Continuing with the admixture analysis with our new reference 3 dataset.
Here's the results spreadsheet for K=12.
You can click on the legend to the right of the bar chart to sort by different ancestral components.
Of course, the K=11 Onge component was too good to last. Onge are too different from the other populations, so of course they get their isolated component.

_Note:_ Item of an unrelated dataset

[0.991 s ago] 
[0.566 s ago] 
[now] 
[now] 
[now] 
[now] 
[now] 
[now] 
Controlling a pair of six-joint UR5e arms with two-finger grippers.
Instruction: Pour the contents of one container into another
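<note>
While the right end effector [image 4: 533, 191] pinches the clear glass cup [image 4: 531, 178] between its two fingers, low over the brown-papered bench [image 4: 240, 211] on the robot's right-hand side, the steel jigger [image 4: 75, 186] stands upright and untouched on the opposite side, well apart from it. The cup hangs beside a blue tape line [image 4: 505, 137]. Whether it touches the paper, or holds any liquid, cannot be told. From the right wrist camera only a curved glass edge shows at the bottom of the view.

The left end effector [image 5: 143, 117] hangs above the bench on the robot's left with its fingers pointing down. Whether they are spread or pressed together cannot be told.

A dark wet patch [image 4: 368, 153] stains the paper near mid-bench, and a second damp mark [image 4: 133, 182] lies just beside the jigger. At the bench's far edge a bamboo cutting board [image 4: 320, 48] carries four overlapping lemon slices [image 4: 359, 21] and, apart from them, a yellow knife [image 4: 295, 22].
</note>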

Fst divergences between estimated populations for K=12 in the form of an MDS plot.
And the numbers:
C1 C2 C3 C4 C5 C6 C7 C8 C9 C10 C11
C2 0.089
C3 0.093 0.133
C4 0.172 0.211 0.189
C5 0.103 0.080 0.155 0.234
C6 0.094 0.055 0.140 0.218 0.056
C7 0.113 0.143 0.068 0.213 0.169 0.147
C8 0.179 0.219 0.204 0.280 0.237 0.225 0.228
C9 0.177 0.182 0.214 0.285 0.181 0.187 0.232 0.283
C10 0.164 0.178 0.139 0.276 0.214 0.180 0.143 0.290 0.280
C11 0.151 0.150 0.190 0.260 0.150 0.154 0.207 0.262 0.059 0.255
C12 0.256 0.260 0.295 0.373 0.261 0.265 0.314 0.367 0.116 0.364 0.131
Zack,
I am not comprehending the way Admixture works. I would appreciate if you could explain briefly how the Kalash component knocked out the Onge one (the Austrics seem to be an exception.).
Thanks.
Kalash component didn't knock out Onge.
Basically you tell Admixture about the number of ancestral components, K, and it tries to compute those by maximizing loglikelihood based on allele frequencies.
I expected the Onge component to reduce to just the Onge and a bit of the Great Andamanese since Onge are only distantly related to ASI.